*What you have to do:* The records must be returned word for word.

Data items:
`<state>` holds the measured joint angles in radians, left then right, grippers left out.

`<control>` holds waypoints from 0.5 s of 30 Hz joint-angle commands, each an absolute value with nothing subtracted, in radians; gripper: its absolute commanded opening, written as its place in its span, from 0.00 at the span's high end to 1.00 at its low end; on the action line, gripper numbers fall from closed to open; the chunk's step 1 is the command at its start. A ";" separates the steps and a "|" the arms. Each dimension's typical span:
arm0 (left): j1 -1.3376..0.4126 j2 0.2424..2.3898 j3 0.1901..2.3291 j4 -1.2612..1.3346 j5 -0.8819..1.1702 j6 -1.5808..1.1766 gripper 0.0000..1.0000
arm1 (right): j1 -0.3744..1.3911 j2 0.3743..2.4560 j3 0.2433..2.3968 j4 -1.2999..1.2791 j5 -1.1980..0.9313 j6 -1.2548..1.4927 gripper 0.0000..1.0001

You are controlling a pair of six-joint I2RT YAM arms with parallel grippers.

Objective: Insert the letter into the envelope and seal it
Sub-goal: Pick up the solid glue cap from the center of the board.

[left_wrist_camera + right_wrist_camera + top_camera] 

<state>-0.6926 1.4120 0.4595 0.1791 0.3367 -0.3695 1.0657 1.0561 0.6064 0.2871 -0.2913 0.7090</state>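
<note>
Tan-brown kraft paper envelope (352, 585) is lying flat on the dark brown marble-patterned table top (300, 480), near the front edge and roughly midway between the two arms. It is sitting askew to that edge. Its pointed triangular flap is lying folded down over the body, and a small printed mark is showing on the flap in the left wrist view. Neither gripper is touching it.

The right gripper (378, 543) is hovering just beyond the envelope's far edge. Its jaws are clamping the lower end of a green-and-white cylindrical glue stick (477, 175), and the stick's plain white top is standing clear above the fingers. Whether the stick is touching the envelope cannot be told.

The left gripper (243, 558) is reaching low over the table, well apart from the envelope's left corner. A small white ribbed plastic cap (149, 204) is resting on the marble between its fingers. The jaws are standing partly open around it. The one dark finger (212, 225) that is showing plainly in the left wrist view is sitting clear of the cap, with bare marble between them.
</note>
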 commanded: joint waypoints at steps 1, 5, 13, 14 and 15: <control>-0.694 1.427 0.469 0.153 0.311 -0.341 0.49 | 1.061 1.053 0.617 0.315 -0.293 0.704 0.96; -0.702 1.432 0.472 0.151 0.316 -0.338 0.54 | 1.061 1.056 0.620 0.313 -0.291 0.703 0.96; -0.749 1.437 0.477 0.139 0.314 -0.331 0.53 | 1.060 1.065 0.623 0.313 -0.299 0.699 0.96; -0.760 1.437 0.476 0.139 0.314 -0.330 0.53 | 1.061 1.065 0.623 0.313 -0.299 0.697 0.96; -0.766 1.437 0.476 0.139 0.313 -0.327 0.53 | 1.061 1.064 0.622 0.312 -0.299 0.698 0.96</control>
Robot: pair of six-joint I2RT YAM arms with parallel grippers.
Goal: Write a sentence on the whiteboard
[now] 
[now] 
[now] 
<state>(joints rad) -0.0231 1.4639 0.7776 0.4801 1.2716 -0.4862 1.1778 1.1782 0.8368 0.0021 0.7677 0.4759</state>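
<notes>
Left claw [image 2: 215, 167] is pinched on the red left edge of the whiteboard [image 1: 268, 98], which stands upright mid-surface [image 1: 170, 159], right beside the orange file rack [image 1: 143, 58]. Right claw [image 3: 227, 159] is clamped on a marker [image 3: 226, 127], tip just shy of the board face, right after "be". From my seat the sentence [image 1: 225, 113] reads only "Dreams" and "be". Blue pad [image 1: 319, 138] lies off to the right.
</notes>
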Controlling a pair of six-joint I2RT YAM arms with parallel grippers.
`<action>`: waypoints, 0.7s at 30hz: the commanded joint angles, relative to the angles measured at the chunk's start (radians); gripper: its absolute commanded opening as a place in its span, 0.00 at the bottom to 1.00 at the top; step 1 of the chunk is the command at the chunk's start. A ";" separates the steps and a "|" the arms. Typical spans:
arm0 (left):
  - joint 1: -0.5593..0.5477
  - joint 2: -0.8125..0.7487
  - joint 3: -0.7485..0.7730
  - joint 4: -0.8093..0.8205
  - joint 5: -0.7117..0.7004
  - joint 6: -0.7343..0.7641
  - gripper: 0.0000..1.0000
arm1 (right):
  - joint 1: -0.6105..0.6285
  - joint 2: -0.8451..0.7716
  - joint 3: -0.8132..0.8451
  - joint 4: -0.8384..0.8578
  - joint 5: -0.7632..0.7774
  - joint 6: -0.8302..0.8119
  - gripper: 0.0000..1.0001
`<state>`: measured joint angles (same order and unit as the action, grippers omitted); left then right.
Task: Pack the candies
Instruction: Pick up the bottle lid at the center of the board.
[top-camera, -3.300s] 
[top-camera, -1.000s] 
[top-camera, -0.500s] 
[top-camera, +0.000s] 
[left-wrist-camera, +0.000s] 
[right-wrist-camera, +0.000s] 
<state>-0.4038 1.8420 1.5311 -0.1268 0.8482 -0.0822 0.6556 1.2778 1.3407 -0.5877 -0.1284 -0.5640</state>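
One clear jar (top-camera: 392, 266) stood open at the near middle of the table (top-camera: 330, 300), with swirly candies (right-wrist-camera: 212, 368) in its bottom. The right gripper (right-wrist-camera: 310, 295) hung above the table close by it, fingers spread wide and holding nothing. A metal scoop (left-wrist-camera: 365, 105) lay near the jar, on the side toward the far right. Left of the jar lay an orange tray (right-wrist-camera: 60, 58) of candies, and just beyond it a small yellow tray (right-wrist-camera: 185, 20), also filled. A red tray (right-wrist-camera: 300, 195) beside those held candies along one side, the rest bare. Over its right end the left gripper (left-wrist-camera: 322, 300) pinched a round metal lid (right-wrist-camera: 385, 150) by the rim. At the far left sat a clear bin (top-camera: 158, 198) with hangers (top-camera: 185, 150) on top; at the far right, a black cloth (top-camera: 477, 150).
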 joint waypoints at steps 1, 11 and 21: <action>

*Answer to this task:*
`<state>` holds the measured joint angles in radians, left then right, grippers left out.

`<control>` holds waypoints from 0.5 s of 30 Hz joint-angle commands, each an absolute value with nothing subtracted, in radians; gripper: its absolute commanded opening, written as its place in its span, from 0.00 at the span's high end to 1.00 at its low end; on the action line, gripper numbers fall from closed to open; the chunk's step 1 is the command at its start. A ";" separates the steps and a "|" the arms. Each dimension's typical span:
arm0 (left): j1 -1.3376..0.4126 j2 0.2424..2.3898 j3 0.1901..2.3291 j4 -1.2612..1.3346 j5 -0.8819..1.1702 j6 -1.5808..1.1766 gripper 0.0000..1.0000
arm1 (right): j1 -0.3744..1.3911 j2 0.3743..2.4560 j3 0.2433..2.3968 j4 -1.2999..1.2791 j5 -1.1980..0.9313 j6 -1.2548..1.4927 gripper 0.0000..1.0001

You are controlling a pair of six-joint I2RT YAM arms with parallel grippers.

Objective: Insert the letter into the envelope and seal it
Sub-goal: Pick up the solid glue cap from the center of the board.

[left_wrist_camera + right_wrist_camera + top_camera] 

<state>-0.6926 1.4120 0.4595 0.1791 0.3367 -0.3695 1.0657 1.0561 0.6064 0.2871 -0.2913 0.7090</state>
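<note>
Tan-brown kraft paper envelope (352, 585) is lying flat on the dark brown marble-patterned table top (300, 480), near the front edge and roughly midway between the two arms. It is sitting askew to that edge. Its pointed triangular flap is lying folded down over the body, and a small printed mark is showing on the flap in the left wrist view. Neither gripper is touching it.

The right gripper (378, 543) is hovering just beyond the envelope's far edge. Its jaws are clamping the lower end of a green-and-white cylindrical glue stick (477, 175), and the stick's plain white top is standing clear above the fingers. Whether the stick is touching the envelope cannot be told.

The left gripper (243, 558) is reaching low over the table, well apart from the envelope's left corner. A small white ribbed plastic cap (149, 204) is resting on the marble between its fingers. The jaws are standing partly open around it. The one dark finger (212, 225) that is showing plainly in the left wrist view is sitting clear of the cap, with bare marble between them.
</note>
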 commanded: joint waypoints at steps 1, 5, 13, 14 and 15: <control>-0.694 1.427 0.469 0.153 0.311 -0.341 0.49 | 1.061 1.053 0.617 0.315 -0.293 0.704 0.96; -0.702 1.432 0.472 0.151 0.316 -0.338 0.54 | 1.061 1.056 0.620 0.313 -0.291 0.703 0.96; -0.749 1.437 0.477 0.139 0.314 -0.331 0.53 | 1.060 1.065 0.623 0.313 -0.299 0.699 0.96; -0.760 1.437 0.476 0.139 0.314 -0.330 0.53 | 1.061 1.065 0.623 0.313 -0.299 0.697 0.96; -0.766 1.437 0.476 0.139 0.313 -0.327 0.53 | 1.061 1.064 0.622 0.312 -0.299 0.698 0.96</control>
Robot: pair of six-joint I2RT YAM arms with parallel grippers.
Goal: Write a sentence on the whiteboard
[now] 
[now] 
[now] 
<state>(joints rad) -0.0231 1.4639 0.7776 0.4801 1.2716 -0.4862 1.1778 1.1782 0.8368 0.0021 0.7677 0.4759</state>
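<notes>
Left claw [image 2: 215, 167] is pinched on the red left edge of the whiteboard [image 1: 268, 98], which stands upright mid-surface [image 1: 170, 159], right beside the orange file rack [image 1: 143, 58]. Right claw [image 3: 227, 159] is clamped on a marker [image 3: 226, 127], tip just shy of the board face, right after "be". From my seat the sentence [image 1: 225, 113] reads only "Dreams" and "be". Blue pad [image 1: 319, 138] lies off to the right.
</notes>
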Controlling a pair of six-joint I2RT YAM arms with parallel grippers.
`<action>`: waypoints, 0.7s at 30hz: the commanded joint angles, relative to the angles measured at the chunk's start (radians); gripper: its absolute commanded opening as a place in its span, 0.00 at the bottom to 1.00 at the top; step 1 of the chunk is the command at the chunk's start. A ";" separates the steps and a "|" the arms. Typical spans:
arm0 (left):
  - joint 1: -0.5593..0.5477
  - joint 2: -0.8125..0.7487
  - joint 3: -0.7485..0.7730
  - joint 4: -0.8093..0.8205
  - joint 5: -0.7117..0.7004
  - joint 6: -0.7343..0.7641
  - gripper: 0.0000..1.0000
arm1 (right):
  - joint 1: -0.6105..0.6285
  - joint 2: -0.8451..0.7716
  - joint 3: -0.8132..0.8451
  - joint 4: -0.8384..0.8578
  - joint 5: -0.7632..0.7774
  - joint 6: -0.8302..0.8119
  - gripper: 0.0000..1.0001
`<state>`: measured joint angles (same order and unit as the action, grippers omitted); left then right.
Task: Pack the candies
Instruction: Pick up the bottle lid at the center of the board.
[top-camera, -3.300s] 
[top-camera, -1.000s] 
[top-camera, -0.500s] 
[top-camera, +0.000s] 
[left-wrist-camera, +0.000s] 
[right-wrist-camera, +0.000s] 
<state>-0.4038 1.8420 1.5311 -0.1268 0.8482 -0.0822 0.6556 1.2778 1.3407 -0.5877 -0.1284 -0.5640</state>
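One clear jar (top-camera: 392, 266) stood open at the near middle of the table (top-camera: 330, 300), with swirly candies (right-wrist-camera: 212, 368) in its bottom. The right gripper (right-wrist-camera: 310, 295) hung above the table close by it, fingers spread wide and holding nothing. A metal scoop (left-wrist-camera: 365, 105) lay near the jar, on the side toward the far right. Left of the jar lay an orange tray (right-wrist-camera: 60, 58) of candies, and just beyond it a small yellow tray (right-wrist-camera: 185, 20), also filled. A red tray (right-wrist-camera: 300, 195) beside those held candies along one side, the rest bare. Over its right end the left gripper (left-wrist-camera: 322, 300) pinched a round metal lid (right-wrist-camera: 385, 150) by the rim. At the far left sat a clear bin (top-camera: 158, 198) with hangers (top-camera: 185, 150) on top; at the far right, a black cloth (top-camera: 477, 150).
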 joint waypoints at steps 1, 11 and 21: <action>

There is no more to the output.